Comme vous le constatez, ce projet de loi comporte des dispositions très techniques et de portée limitée. Certaines, je pense à la prise en compte des congés maladie dans la durée maximale du congé de reconversion, s'éloignent beaucoup de l'esprit et de la lettre de l'article 34 de la Constitution. La loi fixe les principes fondamentaux, or ici il s'agit de modalités pratiques ! C'est l'illustration de l'inflation législative : toujours plus de lois, votées lors de sessions toujours plus longues, conformément au goût très français pour la norme et les statuts ; nous avons sinon une passion pour la réglementation, en tout cas un appétit certain pour la loi.

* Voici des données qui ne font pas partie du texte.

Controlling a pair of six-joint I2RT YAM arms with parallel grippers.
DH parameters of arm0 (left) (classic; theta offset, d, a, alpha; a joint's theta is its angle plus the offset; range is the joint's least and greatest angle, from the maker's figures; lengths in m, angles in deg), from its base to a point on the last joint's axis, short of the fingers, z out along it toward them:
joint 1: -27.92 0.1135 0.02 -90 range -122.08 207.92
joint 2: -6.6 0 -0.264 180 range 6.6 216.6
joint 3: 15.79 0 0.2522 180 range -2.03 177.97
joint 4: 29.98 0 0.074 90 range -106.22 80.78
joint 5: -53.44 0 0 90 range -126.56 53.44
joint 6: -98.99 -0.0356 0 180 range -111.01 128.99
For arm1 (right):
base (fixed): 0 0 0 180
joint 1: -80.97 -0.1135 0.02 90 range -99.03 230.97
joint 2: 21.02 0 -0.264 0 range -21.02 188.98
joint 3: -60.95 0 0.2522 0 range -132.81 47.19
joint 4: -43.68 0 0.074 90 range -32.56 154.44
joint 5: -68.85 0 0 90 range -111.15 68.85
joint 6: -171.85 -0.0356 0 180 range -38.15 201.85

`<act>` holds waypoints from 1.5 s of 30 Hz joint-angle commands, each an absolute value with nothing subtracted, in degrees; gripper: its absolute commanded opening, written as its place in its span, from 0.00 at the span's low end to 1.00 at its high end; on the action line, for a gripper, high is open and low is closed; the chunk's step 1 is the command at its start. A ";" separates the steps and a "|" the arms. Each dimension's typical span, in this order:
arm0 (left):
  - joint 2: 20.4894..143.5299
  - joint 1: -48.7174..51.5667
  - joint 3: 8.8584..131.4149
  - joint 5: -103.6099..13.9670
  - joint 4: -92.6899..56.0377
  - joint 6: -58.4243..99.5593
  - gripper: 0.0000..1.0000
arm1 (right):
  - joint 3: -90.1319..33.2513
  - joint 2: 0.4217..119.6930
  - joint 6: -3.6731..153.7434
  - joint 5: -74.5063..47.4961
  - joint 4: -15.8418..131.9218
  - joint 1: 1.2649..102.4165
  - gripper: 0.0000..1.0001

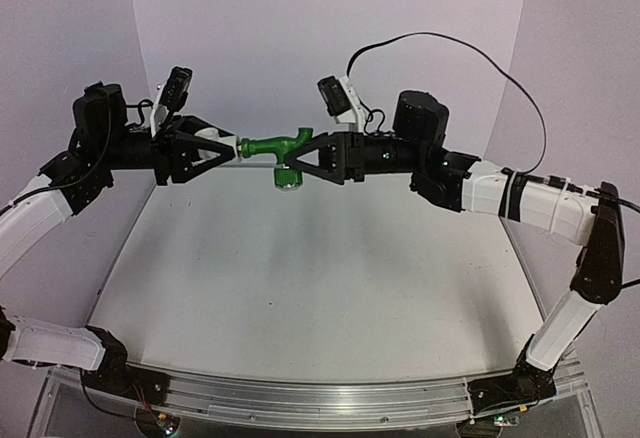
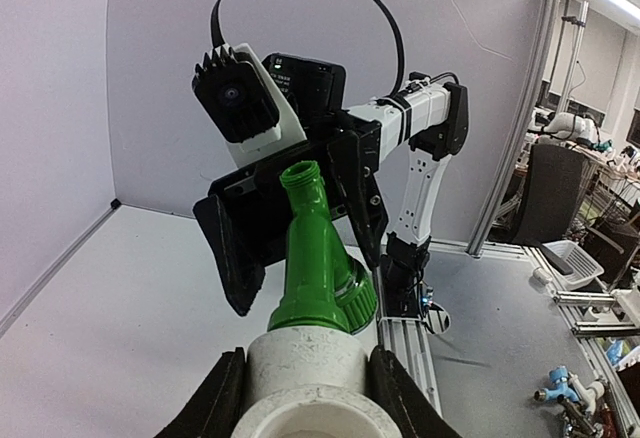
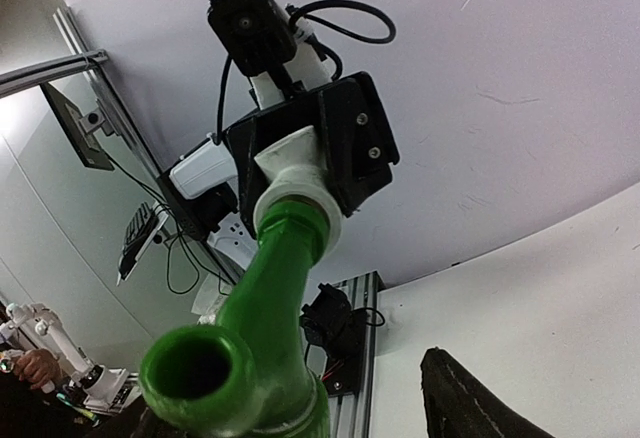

Montesquieu disait que les lois inutiles affaiblissent les lois nécessaires. Ce projet n'est pas inutile. Ses dispositions telles qu'adoptées par l'Assemblée nationale répondent chacune très concrètement à des besoins des armées. Et si des dispositions figurent dans une loi, il faut bien une autre loi pour les modifier.

Nous avons expertisé les mesures et procédé à plusieurs auditions : l'actuelle rédaction semble bien atteindre les objectifs fixés. Il n'y a donc pas lieu de vous proposer des amendements. Cela serait certes la vocation du rapporteur ; mais il se refuse à contribuer à l'inflation législative par des amendements superflus !

Je vous propose donc d'adopter ce texte sans modification.

Debut de section - PermalienPhoto de Jean-Louis Carrère

Ce n'est pas un grief à votre égard mais je trouve particulièrement regrettable que ce texte vienne en séance publique le 22 décembre - pourquoi pas le 24 à minuit ?

Le texte est très technique. Il est lié à la formidable déflation des emplois dans les armées françaises et si nous pouvons être d'accord avec son contenu, sa pertinence sera-t-elle durable ? L'aboutissement de la RGPP conduira à des modifications dans des délais plus brefs que nous ne l'imaginons... Le texte semble nous convenir mais il n'aborde pas la vraie question, celle des moyens. Je reconnais que ce n'est pas son objet. Mais un ministre va défendre ces mesures, qui ne pourra les mettre en oeuvre ! Il faut concilier la réalité de la configuration de l'armée, son renouvellement, la reconversion des partants, de plus en plus nombreux. Mais si nous n'avons pas les moyens de cette reconversion, c'est tout l'édifice qui s'effondre. Je lance donc un appel vibrant au rapporteur, au président de notre commission et à la majorité sénatoriale : serons-nous le moment venu capables de délibérer sur la mise en oeuvre de la politique, c'est-à-dire les moyens ?

Debut de section - PermalienPhoto de André Dulait

Depuis 2005, on est passé de 28 000 départs à 34.000 aujourd'hui, officiers, sous-officiers, hommes de troupe : l'inflation, effectivement, est notable. Lors du projet de loi de finances, nous avions souligné l'insuffisance des crédits du titre II ; après un « resoclage » de 113 millions d'euros, le déficit actuel est de 200 millions d'euros. L'impasse budgétaire est là et je conclus mon rapport sur une interrogation relative à l'évolution financière.

Debut de section - PermalienPhoto de Jean-Louis Carrère

Pourquoi s'affronter politiquement, stérilement, sur un tel sujet ? Voyons plutôt comment interpeller le Gouvernement de façon constructive sur les suites à donner à ce projet de loi.

Debut de section - PermalienPhoto de Josselin de Rohan

La question sera posée.

L'ensemble du projet de loi est adopté sans modification.